Forrest led a rich life in the city. He was born here to a half-Catholic, half-Baptist black middle-class family and studied at the University of Chicago, with a break for military service. He was trained as a journalist, becoming the last non-Muslim editor of the Nation of Islam newspaper Muhammed Speaks, then headed up Northwestern's African American Studies department until his death.
His life experiences culminated in his epic, next-to-last novel, Divine Days, which weighs in at 1,000+ pages. I will confess to having read only the first hundred pages or so, since it's modeled on and meant to be the south-side equivalent of Joyce's Ulysses, and I decided to read that first. Inspired by the regional aspect of Joyce, it's not merely set in Chicago but about the city itself. Hyde Park gets a great treatment in the part I read, and Jimmy's Woodlawn Tap makes a thinly veiled cameo.
I can't speak to his other fiction, which, as Mills points out, is exceedingly difficult, but his essay collections are very good, particularly when he's writing about his favorite writers. They're out of print, but the CPL has them, and it's possible to find them used.

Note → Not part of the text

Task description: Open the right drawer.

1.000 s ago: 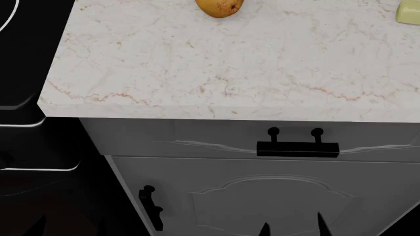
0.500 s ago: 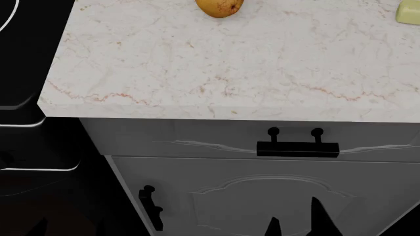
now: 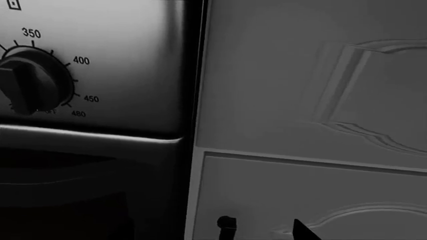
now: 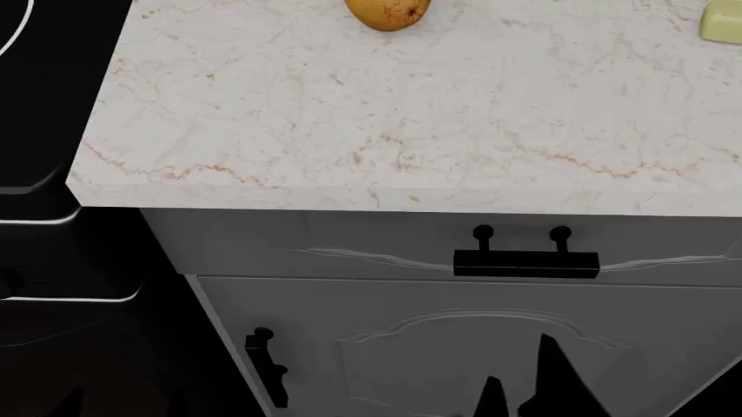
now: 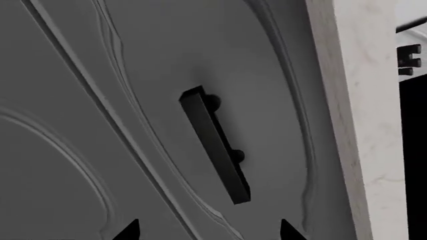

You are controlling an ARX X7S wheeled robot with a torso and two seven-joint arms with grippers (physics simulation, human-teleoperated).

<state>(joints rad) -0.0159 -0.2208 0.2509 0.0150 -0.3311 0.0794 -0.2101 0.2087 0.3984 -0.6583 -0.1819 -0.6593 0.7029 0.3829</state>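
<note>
The right drawer (image 4: 347, 248) is a shallow light-grey front under the marble counter, fully closed. Its short black bar handle (image 4: 526, 261) stands on two posts. My right gripper (image 4: 522, 387) shows as two dark fingertips below the handle, in front of the cabinet door. In the right wrist view the handle (image 5: 215, 145) lies ahead, roughly centred between the spread fingertips (image 5: 130, 231) of the right gripper (image 5: 208, 232), which is open, empty and touching nothing. My left gripper (image 3: 215, 236) faces the seam between stove and cabinet. One of its fingertips (image 3: 303, 231) shows, and the other is lost in the dark.
The black stove (image 4: 47, 217) stands left of the cabinet, its temperature knob (image 3: 30, 85) close to the left wrist. The grey cabinet door (image 4: 464, 347) below the drawer has a vertical black handle (image 4: 267, 369). A yellow-orange fruit (image 4: 387, 12) lies on the counter (image 4: 406, 113).
My right gripper's fingertips have risen in the head view, closer to the drawer handle. The drawer and the left arm have not moved.
</note>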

Mills also reprints a long interview with pre-Queen-of-All-Media Oprah Winfrey from 1986, when
she made the cover of Time her show went national (h/t David Mills, from the comments). In part 2 she discusses living in Chicago after Harold Washington. It's good, as are the comments.
Mills's interview with college pal David Simon, coproducer of the best television show ever, The Wire (not to mention coauthor of one good book, Homicide, and one truly great one, The Corner), is even better.